**EXERCISE DIRECTIONS**: Exactly the lines from the one containing "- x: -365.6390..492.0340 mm" to the final line below should be output, and no others.
BEGIN INFORMATION SUPPLIED
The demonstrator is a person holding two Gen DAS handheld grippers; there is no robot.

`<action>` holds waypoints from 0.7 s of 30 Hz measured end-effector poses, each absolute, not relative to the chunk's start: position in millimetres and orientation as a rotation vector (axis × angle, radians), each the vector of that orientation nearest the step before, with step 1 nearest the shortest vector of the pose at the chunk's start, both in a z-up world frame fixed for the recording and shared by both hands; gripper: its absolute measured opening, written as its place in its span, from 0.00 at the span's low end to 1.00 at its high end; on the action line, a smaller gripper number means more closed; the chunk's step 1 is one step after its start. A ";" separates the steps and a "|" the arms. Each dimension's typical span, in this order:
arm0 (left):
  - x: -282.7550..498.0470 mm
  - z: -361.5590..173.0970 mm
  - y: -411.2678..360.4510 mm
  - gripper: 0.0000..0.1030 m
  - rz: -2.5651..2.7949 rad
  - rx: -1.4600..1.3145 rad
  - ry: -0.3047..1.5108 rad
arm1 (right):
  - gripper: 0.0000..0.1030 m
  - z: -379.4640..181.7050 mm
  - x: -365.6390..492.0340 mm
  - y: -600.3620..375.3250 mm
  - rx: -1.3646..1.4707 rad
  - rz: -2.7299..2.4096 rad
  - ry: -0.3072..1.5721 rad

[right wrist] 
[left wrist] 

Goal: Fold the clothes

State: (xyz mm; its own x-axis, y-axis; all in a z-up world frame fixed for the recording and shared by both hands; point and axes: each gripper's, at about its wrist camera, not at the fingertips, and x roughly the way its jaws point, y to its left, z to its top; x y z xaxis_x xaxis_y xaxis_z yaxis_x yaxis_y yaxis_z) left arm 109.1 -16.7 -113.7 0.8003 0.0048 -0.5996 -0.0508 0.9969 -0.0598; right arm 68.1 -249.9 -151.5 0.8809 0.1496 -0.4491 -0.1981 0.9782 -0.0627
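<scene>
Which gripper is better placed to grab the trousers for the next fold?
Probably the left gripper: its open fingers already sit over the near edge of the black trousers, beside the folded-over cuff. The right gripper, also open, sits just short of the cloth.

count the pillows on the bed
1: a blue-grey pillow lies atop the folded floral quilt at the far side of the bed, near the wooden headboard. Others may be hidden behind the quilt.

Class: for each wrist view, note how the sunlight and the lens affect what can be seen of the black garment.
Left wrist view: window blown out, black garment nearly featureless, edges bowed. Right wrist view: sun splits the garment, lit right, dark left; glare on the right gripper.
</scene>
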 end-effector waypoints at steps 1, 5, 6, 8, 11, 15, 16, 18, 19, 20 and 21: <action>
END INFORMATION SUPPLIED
**SOLUTION**:
  - x: -365.6390..492.0340 mm
  - y: -600.3620..375.3250 mm
  - rx: -1.3646..1.4707 rad
  - rz: -2.7299..2.4096 rad
  - ry: -0.3072..1.5721 rad

[right wrist] 
[left wrist] 

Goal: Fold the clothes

State: (xyz mm; its own x-axis, y-axis; all in a z-up world frame fixed for the recording and shared by both hands; point and axes: each gripper's, at about its wrist camera, not at the fingertips, and x roughly the way its jaws point, y to its left, z to its top; x y z xaxis_x xaxis_y xaxis_z yaxis_x yaxis_y yaxis_z) left arm 109.1 -16.7 -113.7 0.8003 0.0048 -0.5996 -0.0508 0.9969 -0.0598; right arm 68.1 -249.9 -151.5 0.8809 0.1496 -0.4491 -0.1981 0.9782 -0.0627
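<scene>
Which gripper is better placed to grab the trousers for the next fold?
Probably the left gripper: its open fingers already sit over the near edge of the black trousers, beside the folded-over cuff. The right gripper, also open, sits just short of the cloth.

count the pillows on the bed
1: a blue-grey pillow lies atop the folded floral quilt at the far side of the bed, near the wooden headboard. Others may be hidden behind the quilt.

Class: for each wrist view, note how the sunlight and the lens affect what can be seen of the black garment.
Left wrist view: window blown out, black garment nearly featureless, edges bowed. Right wrist view: sun splits the garment, lit right, dark left; glare on the right gripper.
</scene>
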 end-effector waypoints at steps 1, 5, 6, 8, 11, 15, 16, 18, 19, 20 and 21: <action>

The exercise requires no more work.